PROBLEM: Print the listing below again. Change nothing.
Start of Block
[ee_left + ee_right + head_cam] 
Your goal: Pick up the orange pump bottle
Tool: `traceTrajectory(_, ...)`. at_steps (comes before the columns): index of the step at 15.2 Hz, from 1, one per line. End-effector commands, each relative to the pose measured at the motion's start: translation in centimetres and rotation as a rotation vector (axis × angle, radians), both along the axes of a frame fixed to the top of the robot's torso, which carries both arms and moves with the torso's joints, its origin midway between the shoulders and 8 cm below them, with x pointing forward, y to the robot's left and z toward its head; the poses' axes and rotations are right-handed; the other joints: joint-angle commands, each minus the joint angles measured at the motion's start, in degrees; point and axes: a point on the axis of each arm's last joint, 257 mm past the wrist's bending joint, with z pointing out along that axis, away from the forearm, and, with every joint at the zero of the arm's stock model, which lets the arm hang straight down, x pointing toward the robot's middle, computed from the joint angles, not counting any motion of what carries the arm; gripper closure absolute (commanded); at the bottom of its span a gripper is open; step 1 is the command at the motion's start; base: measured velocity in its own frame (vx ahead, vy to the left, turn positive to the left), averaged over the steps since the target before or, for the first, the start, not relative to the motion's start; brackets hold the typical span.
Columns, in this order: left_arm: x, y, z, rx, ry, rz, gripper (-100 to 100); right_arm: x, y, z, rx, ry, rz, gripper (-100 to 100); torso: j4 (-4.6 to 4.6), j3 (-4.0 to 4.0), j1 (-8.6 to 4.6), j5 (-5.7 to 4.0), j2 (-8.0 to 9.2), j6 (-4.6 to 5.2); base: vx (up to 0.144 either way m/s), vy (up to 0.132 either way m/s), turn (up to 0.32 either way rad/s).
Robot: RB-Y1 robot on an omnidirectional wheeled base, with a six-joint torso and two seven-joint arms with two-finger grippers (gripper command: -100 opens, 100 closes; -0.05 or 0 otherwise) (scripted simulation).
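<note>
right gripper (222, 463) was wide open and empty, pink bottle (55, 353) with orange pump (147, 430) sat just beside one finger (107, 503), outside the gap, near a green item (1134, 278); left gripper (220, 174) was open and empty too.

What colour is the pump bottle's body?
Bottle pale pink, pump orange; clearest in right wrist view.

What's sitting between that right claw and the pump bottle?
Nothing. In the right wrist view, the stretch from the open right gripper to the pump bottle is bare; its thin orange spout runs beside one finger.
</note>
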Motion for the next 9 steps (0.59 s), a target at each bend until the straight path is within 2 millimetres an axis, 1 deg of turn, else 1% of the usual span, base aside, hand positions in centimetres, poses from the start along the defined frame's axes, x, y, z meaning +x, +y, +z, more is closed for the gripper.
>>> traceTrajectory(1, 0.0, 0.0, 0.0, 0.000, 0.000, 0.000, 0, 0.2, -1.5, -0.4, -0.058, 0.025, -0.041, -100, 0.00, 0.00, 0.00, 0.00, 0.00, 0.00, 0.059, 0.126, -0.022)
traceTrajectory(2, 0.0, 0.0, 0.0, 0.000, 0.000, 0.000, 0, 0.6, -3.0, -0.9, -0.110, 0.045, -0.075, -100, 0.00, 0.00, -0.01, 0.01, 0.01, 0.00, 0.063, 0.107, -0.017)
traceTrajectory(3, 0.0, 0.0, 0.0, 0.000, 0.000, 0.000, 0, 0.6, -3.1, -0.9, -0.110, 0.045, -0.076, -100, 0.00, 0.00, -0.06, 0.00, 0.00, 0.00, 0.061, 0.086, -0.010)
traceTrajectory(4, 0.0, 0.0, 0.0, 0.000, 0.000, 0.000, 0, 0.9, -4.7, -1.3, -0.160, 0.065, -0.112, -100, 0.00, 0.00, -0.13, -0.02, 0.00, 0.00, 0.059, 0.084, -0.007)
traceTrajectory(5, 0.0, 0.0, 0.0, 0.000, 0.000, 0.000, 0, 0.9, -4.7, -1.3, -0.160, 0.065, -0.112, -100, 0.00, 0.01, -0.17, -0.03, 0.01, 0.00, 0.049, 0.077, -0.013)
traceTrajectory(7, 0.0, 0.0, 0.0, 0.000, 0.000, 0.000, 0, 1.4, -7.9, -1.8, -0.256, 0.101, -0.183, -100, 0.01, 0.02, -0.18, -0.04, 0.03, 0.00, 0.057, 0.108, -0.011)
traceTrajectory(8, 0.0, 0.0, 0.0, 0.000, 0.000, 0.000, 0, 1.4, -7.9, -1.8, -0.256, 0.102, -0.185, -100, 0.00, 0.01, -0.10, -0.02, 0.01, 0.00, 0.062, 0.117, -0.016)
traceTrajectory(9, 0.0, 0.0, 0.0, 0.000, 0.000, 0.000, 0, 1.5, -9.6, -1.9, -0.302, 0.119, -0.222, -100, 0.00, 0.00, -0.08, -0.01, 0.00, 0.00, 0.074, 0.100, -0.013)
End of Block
WRITTEN RESPONSE:
[ee_left + ee_right + head_cam] 
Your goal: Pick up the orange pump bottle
Tool: `traceTrajectory(_, ...)`. at_steps (comes before the columns): index of the step at 15.2 Hz, from 1, one per line. End-effector commands, each relative to the pose measured at the motion's start: translation in centimetres and rotation as a rotation vector (axis × angle, radians), both along the axes of a frame fixed to the top of the robot's torso, which carries both arms and moves with the torso's joints, its origin midway between the shoulders and 8 cm below them, with x pointing forward, y to the robot's left and z toward its head; the poses' axes and rotations are right-handed; the other joints: joint-angle commands, each minus the joint angles measured at the motion's start, in degrees; point and axes: a point on the axis of each arm's last joint, 257 mm past the wrist's bending joint, with z pointing out along that axis, away from the forearm, and, with every joint at the zero of the arm's stock model, which lets the arm hang straight down, x pointing toward the robot's middle, computed from the joint angles, not counting any motion of what carries the arm; gripper closure absolute (commanded); at the bottom of its span a gripper is open; step 1 is the command at the motion's start; base: measured velocity in its own frame (vx ahead, vy to the left, turn positive to the left), averaged over the steps since the target before or, for the first, the start, not relative to the motion's start; brackets hold the typical span.
Columns, in this order: left_arm: x, y, z, rx, ry, rz, gripper (-100 to 100); right_arm: x, y, z, rx, ry, rz, gripper (-100 to 100); torso: j4 (-4.6 to 4.6), j3 (-4.0 to 4.0), j1 (-8.6 to 4.6), j5 (-5.7 to 4.0), j2 (-8.0 to 9.2), j6 (-4.6 to 5.2); base: vx (up to 0.144 either way m/s), vy (up to 0.132 either way m/s), turn (up to 0.32 either way rad/s).
Robot: RB-Y1 robot on an omnidirectional wheeled base, with a six-joint torso and two seven-joint arms with two-finger grippers (gripper command: -100 opens, 100 closes; -0.05 or 0 otherwise) (scripted simulation).
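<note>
right gripper (222, 463) was wide open and empty, pink bottle (55, 353) with orange pump (147, 430) sat just beside one finger (107, 503), outside the gap, near a green item (1134, 278); left gripper (220, 174) was open and empty too.

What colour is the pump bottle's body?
Bottle pale pink, pump orange; clearest in right wrist view.

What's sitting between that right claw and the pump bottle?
Nothing. In the right wrist view, the stretch from the open right gripper to the pump bottle is bare; its thin orange spout runs beside one finger.
</note>
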Motion for the next 9 steps (0.59 s), a target at each bend until the straight path is within 2 millimetres an axis, 1 deg of turn, else 1% of the usual span, base aside, hand positions in centimetres, poses from the start along the defined frame's axes, x, y, z meaning +x, +y, +z, more is closed for the gripper.
>>> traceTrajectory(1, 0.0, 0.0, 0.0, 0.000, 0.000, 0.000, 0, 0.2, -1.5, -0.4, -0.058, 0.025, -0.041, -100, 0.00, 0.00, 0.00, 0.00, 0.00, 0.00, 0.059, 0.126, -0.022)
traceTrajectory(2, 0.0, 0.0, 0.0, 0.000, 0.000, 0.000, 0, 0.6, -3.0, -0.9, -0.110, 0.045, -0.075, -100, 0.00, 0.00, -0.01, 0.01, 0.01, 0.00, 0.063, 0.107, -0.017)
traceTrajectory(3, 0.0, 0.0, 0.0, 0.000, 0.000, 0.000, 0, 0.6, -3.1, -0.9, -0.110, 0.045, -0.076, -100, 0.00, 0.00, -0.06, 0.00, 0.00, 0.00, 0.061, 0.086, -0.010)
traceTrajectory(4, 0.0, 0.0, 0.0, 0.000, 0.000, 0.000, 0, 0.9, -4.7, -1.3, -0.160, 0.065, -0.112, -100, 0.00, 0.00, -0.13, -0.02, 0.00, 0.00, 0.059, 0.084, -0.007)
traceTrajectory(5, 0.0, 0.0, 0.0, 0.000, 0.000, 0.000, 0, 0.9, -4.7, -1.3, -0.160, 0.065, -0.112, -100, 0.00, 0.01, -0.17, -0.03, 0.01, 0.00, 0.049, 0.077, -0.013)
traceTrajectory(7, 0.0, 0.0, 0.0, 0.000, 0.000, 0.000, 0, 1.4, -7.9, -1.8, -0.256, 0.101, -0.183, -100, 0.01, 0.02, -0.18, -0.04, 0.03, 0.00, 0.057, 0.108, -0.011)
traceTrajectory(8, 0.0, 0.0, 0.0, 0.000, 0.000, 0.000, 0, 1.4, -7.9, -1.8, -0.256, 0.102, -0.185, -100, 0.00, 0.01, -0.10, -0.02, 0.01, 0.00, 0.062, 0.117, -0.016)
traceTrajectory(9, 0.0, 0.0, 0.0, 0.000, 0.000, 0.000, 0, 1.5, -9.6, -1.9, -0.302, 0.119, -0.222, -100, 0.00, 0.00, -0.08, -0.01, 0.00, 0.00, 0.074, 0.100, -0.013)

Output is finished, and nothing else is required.